WORK INSTRUCTIONS: Give back an exact copy of the lines in the records below, from the line that has "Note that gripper" through the line that has "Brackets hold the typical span", and nothing besides.

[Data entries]
┄┄┄┄┄┄
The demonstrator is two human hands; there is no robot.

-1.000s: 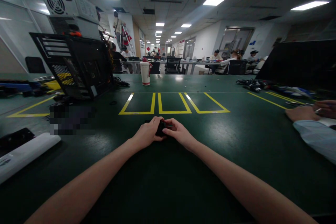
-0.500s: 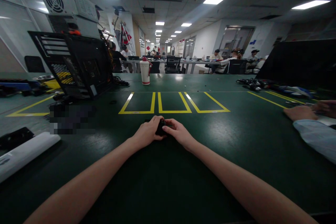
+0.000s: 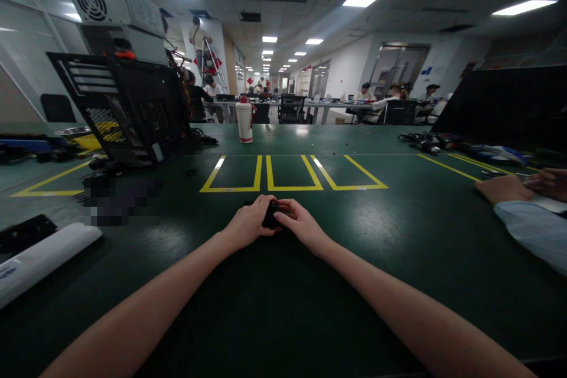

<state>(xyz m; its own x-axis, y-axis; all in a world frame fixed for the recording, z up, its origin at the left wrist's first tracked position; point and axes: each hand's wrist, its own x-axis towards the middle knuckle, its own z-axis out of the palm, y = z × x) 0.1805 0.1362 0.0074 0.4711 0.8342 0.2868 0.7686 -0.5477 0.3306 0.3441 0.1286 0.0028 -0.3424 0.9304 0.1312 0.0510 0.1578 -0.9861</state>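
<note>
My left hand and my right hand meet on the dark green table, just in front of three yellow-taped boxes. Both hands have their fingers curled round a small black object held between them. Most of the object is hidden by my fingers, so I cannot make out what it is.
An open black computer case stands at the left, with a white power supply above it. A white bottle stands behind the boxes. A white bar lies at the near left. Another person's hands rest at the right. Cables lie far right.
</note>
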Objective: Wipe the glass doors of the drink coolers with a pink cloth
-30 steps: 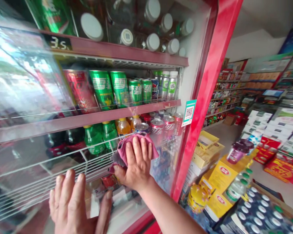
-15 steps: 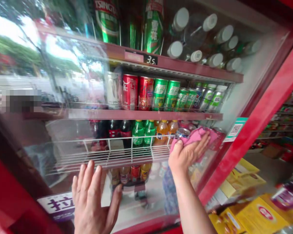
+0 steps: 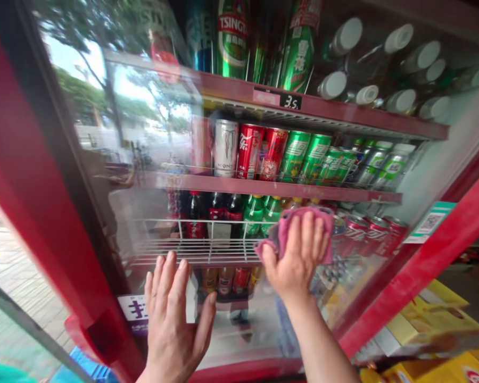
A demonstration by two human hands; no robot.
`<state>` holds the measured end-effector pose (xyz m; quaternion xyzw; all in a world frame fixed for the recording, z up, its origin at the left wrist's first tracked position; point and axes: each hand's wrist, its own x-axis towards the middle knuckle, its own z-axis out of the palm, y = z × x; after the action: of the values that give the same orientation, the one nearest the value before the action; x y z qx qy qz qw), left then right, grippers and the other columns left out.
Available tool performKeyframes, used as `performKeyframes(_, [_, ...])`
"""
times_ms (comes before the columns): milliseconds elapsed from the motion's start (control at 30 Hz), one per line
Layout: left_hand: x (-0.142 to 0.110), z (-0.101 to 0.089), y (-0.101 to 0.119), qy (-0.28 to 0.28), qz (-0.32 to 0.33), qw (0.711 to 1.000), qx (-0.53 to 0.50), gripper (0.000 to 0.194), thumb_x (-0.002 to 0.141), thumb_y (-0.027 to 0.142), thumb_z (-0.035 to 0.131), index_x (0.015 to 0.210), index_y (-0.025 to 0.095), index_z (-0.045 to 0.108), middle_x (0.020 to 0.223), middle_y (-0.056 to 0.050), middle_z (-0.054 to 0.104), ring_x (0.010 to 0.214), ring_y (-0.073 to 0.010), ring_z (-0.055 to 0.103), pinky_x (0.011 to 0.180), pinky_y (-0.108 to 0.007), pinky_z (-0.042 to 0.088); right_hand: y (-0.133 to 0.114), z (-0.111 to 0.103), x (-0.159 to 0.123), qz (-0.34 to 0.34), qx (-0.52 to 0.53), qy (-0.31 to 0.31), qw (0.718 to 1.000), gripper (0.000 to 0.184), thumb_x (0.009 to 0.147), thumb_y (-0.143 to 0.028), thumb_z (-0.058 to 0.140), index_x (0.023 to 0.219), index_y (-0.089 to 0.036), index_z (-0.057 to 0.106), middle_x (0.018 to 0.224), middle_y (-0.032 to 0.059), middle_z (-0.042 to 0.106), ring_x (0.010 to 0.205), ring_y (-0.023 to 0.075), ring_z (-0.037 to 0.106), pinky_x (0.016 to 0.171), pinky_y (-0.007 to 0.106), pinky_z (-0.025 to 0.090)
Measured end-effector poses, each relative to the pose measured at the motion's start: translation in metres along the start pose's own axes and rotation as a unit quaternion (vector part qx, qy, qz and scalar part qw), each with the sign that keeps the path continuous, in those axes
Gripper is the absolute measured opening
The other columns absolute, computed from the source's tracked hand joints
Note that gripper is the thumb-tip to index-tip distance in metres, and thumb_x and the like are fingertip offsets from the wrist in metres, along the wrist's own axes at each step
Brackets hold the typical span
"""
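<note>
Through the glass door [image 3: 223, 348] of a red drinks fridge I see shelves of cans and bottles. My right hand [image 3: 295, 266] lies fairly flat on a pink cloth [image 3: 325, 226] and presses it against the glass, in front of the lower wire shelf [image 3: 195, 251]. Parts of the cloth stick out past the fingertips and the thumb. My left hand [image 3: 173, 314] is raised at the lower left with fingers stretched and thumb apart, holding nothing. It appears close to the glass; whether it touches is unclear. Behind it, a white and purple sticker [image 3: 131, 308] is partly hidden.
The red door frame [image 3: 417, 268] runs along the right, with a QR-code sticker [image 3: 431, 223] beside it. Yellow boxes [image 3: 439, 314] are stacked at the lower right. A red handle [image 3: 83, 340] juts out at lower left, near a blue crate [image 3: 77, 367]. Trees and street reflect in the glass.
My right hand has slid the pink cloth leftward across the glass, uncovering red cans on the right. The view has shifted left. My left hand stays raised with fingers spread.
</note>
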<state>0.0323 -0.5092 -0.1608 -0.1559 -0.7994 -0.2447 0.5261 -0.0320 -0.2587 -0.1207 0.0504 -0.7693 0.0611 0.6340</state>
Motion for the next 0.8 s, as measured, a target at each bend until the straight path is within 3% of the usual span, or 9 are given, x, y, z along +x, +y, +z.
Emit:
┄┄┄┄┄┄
ANSWER BELOW:
Note that gripper is the thumb-tip to index-tip distance in metres, and thumb_x and the like are fingertip offsets from the wrist in metres, along the wrist's own axes at each step
Brackets hold the typical span

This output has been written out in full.